La Chambre africaine de l’énergie soutient pleinement cette transition. Les énergies renouvelables doivent faire partie de la transition énergétique africaine et leur développement doit être davantage encouragé. C’est d’ailleurs pour la même raison que nous travaillons principalement sur le développement du gaz naturel : le solaire ou l’éolien étant des énergies intermittentes, elles ne s’intègrent à nos réseaux électriques que si elles sont couplées avec une autre source d’énergie.
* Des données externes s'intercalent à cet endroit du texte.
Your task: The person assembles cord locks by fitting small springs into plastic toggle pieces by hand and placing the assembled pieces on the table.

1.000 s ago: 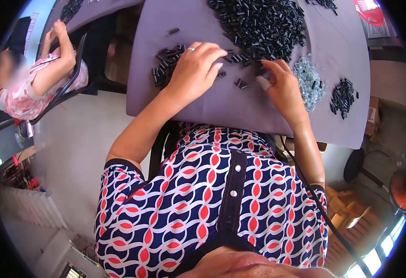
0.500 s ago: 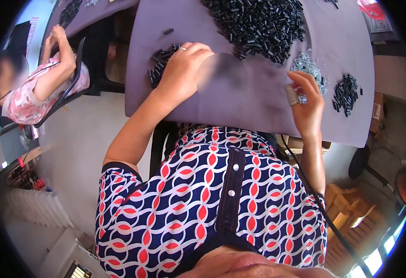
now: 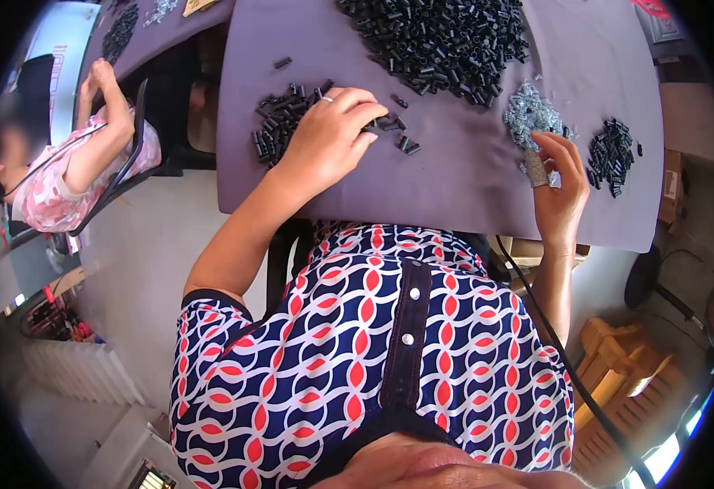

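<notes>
My left hand [image 3: 330, 140], a ring on one finger, is palm down with curled fingers beside a small pile of short black tubes [image 3: 274, 130]. Dark tubes show at its fingertips, partly hidden by the fingers. A few loose black tubes [image 3: 406, 145] lie just right of it. My right hand [image 3: 563, 179] is bent at the near edge of a heap of small clear pieces [image 3: 529, 112]. Tan tape [image 3: 536, 169] wraps its thumb. A clear piece [image 3: 554, 178] shows between thumb and fingers, which are curled around it.
A large heap of black tubes [image 3: 446, 49] covers the far middle of the purple cloth-covered table [image 3: 454, 191]. Another small black pile [image 3: 611, 155] lies at the right. Further left, a seated person [image 3: 88, 175] works at another table. A dark cable [image 3: 569, 359] runs down my right side.
My right hand has shifted right, the clear piece moving with it. My left hand stays near its pile, and loose black tubes now show beside its fingers.
</notes>
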`<state>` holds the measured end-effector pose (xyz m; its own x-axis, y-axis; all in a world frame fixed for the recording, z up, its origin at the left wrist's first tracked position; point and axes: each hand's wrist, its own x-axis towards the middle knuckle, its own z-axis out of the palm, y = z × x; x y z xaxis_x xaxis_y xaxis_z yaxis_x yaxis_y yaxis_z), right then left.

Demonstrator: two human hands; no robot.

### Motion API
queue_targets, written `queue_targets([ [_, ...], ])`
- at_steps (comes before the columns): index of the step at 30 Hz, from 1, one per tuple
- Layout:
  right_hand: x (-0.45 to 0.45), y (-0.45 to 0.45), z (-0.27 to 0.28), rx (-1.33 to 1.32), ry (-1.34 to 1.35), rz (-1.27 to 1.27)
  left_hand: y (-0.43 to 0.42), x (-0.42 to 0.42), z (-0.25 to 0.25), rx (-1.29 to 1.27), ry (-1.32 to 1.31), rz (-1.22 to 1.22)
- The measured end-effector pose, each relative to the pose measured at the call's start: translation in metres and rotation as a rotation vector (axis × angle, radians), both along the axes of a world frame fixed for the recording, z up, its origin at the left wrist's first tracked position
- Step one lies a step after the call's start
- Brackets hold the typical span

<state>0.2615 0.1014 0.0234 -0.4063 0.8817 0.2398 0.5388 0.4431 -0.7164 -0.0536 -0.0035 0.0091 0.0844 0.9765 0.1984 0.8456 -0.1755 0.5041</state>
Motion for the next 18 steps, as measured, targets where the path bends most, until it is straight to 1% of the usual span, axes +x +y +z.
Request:
queue_targets([
  [3,-0.006,0.002,0.002,-0.001,0.002,0.009,-0.007,-0.003,0.005,0.011,-0.027,0.054],
  [6,-0.012,0.000,0.001,0.004,-0.015,0.035,-0.004,-0.004,0.001,0.084,-0.063,0.083],
  [10,-0.013,-0.004,0.003,-0.005,-0.031,0.065,0.007,-0.003,-0.002,0.086,-0.019,0.080],
  [14,0.000,-0.006,0.003,-0.001,-0.040,0.030,0.017,-0.006,-0.006,0.106,0.037,0.075],
  [18,0.006,-0.006,0.002,0.011,-0.061,0.002,0.021,-0.006,-0.001,0.032,0.047,0.113],
])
Le gaz étant un combustible très propre qui génère peu d’émissions carbone, il se place comme parfaite solution à une transition énergétique vers un futur plus durable. Donc notre message est de dire oui aux énergies renouvelables, mais seulement en parallèle d’un développement bien plus poussé du gaz naturel dans le mix énergétique africain.
Quels regards portez-vous sur le secteur énergétique gabonais. Autrement dit, ses perspectives à court, moyen et long termes ?
Notre regard est extrêmement positif. Le Gabon fait preuve de volonté et vision politiques, et ce leadership se traduira par une croissance accrue de son secteur de l’énergie. À court terme, on peut s’attendre à plusieurs découvertes dans le future proche. Les activités d’exploration en cours, ainsi que le 12e Appel d’offre cette année, vont certainement se traduire par de nouveaux contrats et découvertes.
A moyen et long termes, les perspectives du Gabon reposeront sur sa capacité à développer ses entreprises locales et à former sa main d’œuvre, ainsi qu’à attirer des investissements dans son infrastructure et son segment aval. Le Gabon a le potentiel d’attirer plusieurs projets tels que des centrales électriques et des raffineries, ou de développer de nouvelles industries telles que la pétrochimie ou les engrais. Les investisseurs répondent déjà positivement à la trajectoire que le pays prend, il faut donc maintenant concrétiser cet appétit par des contrats qui propulseront le pays davantage vers un avenir prospère.